Farmers like Esteban Blandón have had to deal alone with the low prices for coffee, corn and beans, and to resign themselves to the closed doors of the banks and the deep ruts in the roads on which they take their few sacks of coffee out on the back of their only mule. The crisis has recently become so acute that they have had to sell their own production at futures prices just to buy medicines, clothes and the inputs they need to produce. This means that they get 20% less than the price they would get if they sold it only a few months later.

A Policy Change Is Needed

The inequity is even greater if one contrasts the situation of these rural growers with that of the sugar producers, whose oligopolic businesses are sustained and even enriched through the subsidy of thousands of Nicaraguan consumers who are forced to buy their sugar at higher than international prices. The owners of these plantation/refineries even own banks, and despite the fact that this gives them access to enormous economic resources compared to those of Esteban, they receive help from a state policy aimed at protecting them from the complex international economic framework.

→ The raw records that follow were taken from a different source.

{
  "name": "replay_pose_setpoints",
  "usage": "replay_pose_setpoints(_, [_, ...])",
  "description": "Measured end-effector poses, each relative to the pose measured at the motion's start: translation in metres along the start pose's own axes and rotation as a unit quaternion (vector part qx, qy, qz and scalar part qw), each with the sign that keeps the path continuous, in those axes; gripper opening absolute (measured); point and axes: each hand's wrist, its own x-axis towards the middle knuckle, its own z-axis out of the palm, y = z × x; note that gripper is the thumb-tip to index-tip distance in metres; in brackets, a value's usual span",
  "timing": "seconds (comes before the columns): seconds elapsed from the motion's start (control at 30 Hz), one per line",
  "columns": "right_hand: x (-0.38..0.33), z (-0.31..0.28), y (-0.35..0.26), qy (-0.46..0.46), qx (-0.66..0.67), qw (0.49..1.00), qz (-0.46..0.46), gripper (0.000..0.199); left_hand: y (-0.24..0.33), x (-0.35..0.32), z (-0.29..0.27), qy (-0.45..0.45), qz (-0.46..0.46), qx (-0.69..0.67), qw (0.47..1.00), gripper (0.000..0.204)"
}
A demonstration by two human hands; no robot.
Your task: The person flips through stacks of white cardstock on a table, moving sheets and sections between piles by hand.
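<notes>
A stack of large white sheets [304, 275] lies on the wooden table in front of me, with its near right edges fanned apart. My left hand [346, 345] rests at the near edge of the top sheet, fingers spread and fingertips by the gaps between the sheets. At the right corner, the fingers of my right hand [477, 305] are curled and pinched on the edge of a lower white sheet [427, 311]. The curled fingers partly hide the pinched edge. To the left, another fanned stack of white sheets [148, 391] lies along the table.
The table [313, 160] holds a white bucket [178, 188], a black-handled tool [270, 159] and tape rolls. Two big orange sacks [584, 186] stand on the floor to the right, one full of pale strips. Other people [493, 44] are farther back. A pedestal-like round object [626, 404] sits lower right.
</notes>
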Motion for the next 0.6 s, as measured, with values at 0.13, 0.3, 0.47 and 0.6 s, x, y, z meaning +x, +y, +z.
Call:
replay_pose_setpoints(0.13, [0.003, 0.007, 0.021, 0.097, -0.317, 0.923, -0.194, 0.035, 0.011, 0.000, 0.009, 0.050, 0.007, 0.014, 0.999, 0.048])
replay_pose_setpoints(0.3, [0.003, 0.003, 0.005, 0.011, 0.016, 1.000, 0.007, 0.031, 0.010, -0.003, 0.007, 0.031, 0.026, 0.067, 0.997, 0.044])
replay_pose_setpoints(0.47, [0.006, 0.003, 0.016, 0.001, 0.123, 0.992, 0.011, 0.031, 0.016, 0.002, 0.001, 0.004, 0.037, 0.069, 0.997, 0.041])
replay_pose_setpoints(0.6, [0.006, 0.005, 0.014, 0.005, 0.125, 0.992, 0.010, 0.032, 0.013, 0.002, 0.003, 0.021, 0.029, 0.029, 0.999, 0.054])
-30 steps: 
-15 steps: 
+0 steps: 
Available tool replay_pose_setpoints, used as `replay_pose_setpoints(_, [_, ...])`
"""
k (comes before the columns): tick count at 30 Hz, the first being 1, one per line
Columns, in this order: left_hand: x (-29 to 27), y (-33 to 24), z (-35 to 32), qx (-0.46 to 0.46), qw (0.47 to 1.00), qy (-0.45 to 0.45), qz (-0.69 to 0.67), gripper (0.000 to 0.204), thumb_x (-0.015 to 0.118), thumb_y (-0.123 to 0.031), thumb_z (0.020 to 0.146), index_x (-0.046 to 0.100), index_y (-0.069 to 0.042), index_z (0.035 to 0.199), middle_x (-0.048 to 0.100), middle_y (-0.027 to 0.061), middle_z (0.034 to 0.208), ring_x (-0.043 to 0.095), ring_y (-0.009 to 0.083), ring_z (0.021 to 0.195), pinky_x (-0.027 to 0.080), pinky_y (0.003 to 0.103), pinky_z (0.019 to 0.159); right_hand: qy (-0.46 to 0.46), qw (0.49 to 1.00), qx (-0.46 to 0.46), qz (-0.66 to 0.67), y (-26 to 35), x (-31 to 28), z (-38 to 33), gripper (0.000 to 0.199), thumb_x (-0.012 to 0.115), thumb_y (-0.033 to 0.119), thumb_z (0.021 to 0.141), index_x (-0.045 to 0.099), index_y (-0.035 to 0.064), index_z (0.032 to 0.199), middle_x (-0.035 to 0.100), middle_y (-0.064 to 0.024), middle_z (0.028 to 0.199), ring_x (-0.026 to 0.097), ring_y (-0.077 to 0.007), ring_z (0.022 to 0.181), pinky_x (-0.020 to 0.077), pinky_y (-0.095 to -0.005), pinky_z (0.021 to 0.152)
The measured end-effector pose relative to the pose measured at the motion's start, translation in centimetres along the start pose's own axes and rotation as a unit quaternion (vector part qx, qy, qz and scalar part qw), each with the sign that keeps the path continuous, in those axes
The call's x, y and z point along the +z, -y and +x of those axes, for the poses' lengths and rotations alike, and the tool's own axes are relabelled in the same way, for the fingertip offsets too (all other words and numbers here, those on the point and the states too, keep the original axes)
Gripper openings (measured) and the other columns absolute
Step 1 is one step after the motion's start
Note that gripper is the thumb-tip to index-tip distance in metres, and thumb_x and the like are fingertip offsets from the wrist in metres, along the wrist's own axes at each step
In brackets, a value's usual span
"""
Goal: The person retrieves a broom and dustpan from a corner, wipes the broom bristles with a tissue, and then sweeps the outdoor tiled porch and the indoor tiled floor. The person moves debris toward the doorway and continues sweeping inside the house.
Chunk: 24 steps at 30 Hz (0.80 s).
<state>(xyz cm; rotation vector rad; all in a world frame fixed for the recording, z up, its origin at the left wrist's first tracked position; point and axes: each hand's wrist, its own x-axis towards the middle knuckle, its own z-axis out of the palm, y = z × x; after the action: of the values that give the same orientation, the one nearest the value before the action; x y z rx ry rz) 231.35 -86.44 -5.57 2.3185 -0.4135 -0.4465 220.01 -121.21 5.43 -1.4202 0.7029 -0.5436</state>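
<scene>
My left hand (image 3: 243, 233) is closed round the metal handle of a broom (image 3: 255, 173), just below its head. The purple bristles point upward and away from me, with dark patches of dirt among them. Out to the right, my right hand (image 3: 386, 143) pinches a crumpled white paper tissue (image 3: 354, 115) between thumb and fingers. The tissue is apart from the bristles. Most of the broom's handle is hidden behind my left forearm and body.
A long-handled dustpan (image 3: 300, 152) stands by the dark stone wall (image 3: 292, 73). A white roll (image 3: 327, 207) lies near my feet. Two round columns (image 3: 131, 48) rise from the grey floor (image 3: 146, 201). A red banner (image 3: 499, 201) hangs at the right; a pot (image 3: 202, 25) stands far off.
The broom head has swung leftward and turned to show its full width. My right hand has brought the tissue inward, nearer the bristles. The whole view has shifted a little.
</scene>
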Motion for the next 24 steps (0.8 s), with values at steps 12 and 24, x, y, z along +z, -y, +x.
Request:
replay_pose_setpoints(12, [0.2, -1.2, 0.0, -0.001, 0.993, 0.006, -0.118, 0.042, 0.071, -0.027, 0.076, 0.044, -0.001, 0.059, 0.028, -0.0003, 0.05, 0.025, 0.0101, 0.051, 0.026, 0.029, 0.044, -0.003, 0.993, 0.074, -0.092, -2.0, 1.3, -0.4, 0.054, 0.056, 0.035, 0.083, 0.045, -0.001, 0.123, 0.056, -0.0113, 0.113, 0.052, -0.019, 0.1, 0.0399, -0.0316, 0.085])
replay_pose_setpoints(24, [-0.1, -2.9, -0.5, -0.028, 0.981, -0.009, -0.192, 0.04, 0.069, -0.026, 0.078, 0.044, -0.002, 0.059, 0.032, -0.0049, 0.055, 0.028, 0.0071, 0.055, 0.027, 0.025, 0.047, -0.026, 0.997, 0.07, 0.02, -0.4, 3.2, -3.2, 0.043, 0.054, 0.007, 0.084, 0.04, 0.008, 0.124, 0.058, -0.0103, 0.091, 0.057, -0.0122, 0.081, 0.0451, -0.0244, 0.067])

Since small and medium rural family businesses have little representation in the upper ranks of power, their impact on the economic policy debates is minimal. Nonetheless, reducing rural poverty and unemployment and disarming the armed bands in the countryside depend largely on making a profound change in the questionable economic policy of these years.

It is, however, not only unjust to treat the farmers of the interior so unequally; it is also irrational, since they have such high economic potential for Nicaragua. If the new government were to change its vision of the productive role of small and medium rural enterprises, Nicaragua could enter the next century with hope and with feet of iron instead of clay, even if coffee does continue to come out on mule back.